5.6 Commandment 6‐ Establish Response‐Ability Performance Measurement Security Violations: Monitoring the security of your network. It is recommended that monitoring low‐risk equipment weekly, medium‐risk equipment daily and high‐risk equipment hourly is essential. About 48% of participants (Figure2, Q9) believe that an effective and quick response‐ability is a major factor towards accepting cloud computing services. Your security policy should address how to notify the security team for security violations. This can be automated via the network monitoring software that can be capable of sending SMS or similar notification to security member in case of violation. Quick decisions when a violation is detected are crucial to system recovery. The first action in this case would be the notification of the security team at any time within the 24 hours. This should be reflected in your security policy. Moreover, the level of authority given to security members should be clearly defined.

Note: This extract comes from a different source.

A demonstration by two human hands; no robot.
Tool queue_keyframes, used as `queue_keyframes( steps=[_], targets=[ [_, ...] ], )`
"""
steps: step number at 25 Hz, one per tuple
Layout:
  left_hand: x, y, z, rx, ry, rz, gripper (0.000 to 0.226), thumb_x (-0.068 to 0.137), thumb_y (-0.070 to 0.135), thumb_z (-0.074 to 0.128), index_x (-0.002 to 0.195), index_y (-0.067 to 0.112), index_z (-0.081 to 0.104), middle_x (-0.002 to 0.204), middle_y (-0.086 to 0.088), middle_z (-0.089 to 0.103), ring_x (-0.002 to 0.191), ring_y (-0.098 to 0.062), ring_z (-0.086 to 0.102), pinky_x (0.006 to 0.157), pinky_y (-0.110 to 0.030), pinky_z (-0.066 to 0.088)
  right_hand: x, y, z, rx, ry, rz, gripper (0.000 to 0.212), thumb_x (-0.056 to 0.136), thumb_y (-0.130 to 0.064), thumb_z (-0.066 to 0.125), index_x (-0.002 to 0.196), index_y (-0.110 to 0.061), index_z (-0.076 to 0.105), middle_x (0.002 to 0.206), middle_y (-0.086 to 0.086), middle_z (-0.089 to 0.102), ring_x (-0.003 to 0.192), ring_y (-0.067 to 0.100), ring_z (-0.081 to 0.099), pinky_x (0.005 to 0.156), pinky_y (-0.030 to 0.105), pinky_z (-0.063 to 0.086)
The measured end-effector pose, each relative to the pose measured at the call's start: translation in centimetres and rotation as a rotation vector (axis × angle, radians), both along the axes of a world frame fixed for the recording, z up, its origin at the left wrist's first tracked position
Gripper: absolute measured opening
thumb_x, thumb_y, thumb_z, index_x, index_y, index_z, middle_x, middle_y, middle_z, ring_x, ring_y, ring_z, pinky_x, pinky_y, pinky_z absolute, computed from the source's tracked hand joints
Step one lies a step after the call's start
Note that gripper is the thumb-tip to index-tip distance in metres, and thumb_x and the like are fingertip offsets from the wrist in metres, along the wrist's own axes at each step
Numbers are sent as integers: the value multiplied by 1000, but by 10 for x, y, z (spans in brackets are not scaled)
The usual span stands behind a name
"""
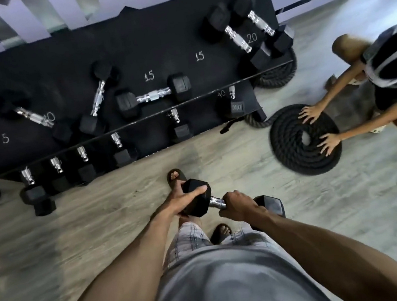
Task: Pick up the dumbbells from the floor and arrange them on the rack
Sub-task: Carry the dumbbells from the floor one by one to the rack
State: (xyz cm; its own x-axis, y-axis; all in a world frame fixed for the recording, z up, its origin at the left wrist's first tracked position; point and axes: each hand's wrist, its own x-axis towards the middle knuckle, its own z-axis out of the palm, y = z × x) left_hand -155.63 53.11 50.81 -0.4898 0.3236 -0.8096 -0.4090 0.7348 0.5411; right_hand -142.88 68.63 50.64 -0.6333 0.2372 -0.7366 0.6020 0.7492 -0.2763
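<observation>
The big black rack [61,75] has numbers so each weight gets its spot. The dumbbell [196,198] is heavy, so two hands carry it: left hand [186,198] fingers cup one end, right hand [237,205] fingers wrap the bar.

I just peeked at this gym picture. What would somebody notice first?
First, the big black dumbbell held low in the middle, left hand on one end, right hand on the handle. Then the black rack behind, with more dumbbells, and another person at the right pressing a coiled rope.
</observation>
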Motion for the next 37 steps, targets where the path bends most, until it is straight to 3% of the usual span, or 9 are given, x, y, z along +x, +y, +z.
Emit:
queue_keyframes(
  steps=[2,6,9,13,17,21,24,27,37],
  targets=[
    [-42,26,-3,-12,-17,-59,90,73,62,73,141,18,33,136,-4,46,121,-27,51,101,-43,47,-40,22,0,14,-20,-28,40,77,-37,66,107,-10,64,105,17,68,93,37,65,65,30,40],
    [-132,74,6,-24,-22,-168,87,72,66,71,133,17,34,130,-7,50,112,-30,57,75,-38,58,-119,65,10,36,-28,-60,37,77,-37,66,104,-10,65,102,17,69,92,37,65,66,30,38],
    [-202,105,15,-82,21,-352,104,68,82,59,143,16,30,146,-8,45,129,-29,48,102,-42,45,-178,92,21,69,-17,-79,37,75,-36,62,100,-10,65,99,18,70,88,38,66,65,31,39],
    [-273,140,32,-129,42,-466,112,67,89,49,147,16,24,154,-7,36,135,-29,43,100,-39,42,-245,127,33,84,-1,-62,33,73,-38,61,95,-12,64,94,15,70,84,38,66,64,32,42],
    [-341,181,45,-141,38,-469,119,54,96,50,145,24,25,154,-2,35,123,-32,56,93,-50,53,-310,166,33,74,34,-93,29,73,-39,63,90,-16,61,90,10,68,83,36,66,63,32,42],
    [-398,218,52,-153,64,-382,106,56,93,53,135,25,32,141,0,44,103,-27,66,88,-43,55,-372,204,23,31,72,-103,37,71,-40,65,96,-13,68,94,13,72,88,37,68,63,30,43],
    [-424,245,49,-143,115,-236,95,61,86,57,131,26,36,135,-5,50,110,-24,57,86,-38,51,-412,229,17,-17,63,-163,39,70,-40,64,96,-12,70,94,15,71,88,37,68,67,33,50],
    [-447,274,42,-147,179,-74,94,53,86,58,127,31,41,132,-6,52,112,-26,58,95,-45,51,-446,251,8,-80,86,-228,37,69,-40,64,90,-10,68,89,13,71,86,35,68,68,34,52],
    [-507,345,21,-116,282,-121,87,68,65,72,141,32,37,141,-10,39,128,-33,45,99,-52,49,-509,294,-32,-195,83,-389,19,84,-23,67,81,-5,63,80,12,64,90,35,69,65,31,40]
  ],
)
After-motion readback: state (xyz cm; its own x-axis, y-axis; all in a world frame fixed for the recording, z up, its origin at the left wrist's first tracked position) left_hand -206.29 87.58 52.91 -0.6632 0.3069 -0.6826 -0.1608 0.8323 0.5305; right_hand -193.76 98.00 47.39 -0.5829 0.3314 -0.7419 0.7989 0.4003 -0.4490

5.7 Commandment 7‐ Establish Maintainability and Restore‐Ability Collect and maintain information during a security attack. Details about the compromised system must be logged to form the basis of possible prosecution of external violations. This would be a necessary maintainability procedure where your legal department should review the procedures for gathering evidence in case of legal action to be taken. In case of violation, strong authorities are expected to exist. 57% of the participants expect to have strong authorities in the area/country where cloud providers’ site exist (Figure 3, Q16). As each system has its own procedure of backing up, security policy should define how you conduct, secure, and make available normal backups. In case of possible threat, speed of restoration and recovery is highly critical to most businesses. Figure 3, Q12 indicates that 51% of participants believe that there is a trust when it comes to cloud computing providers providing restoration of data whenever required. However, in case of data loss incidents, only 37% believes that data loss incidents will not happen (figure 3, Q11). In general, participants showed worries when it comes to transmit and store personal data 81% (figure 3,Q1) as opposed to transmit and store customer data 30% (figure3, Q2)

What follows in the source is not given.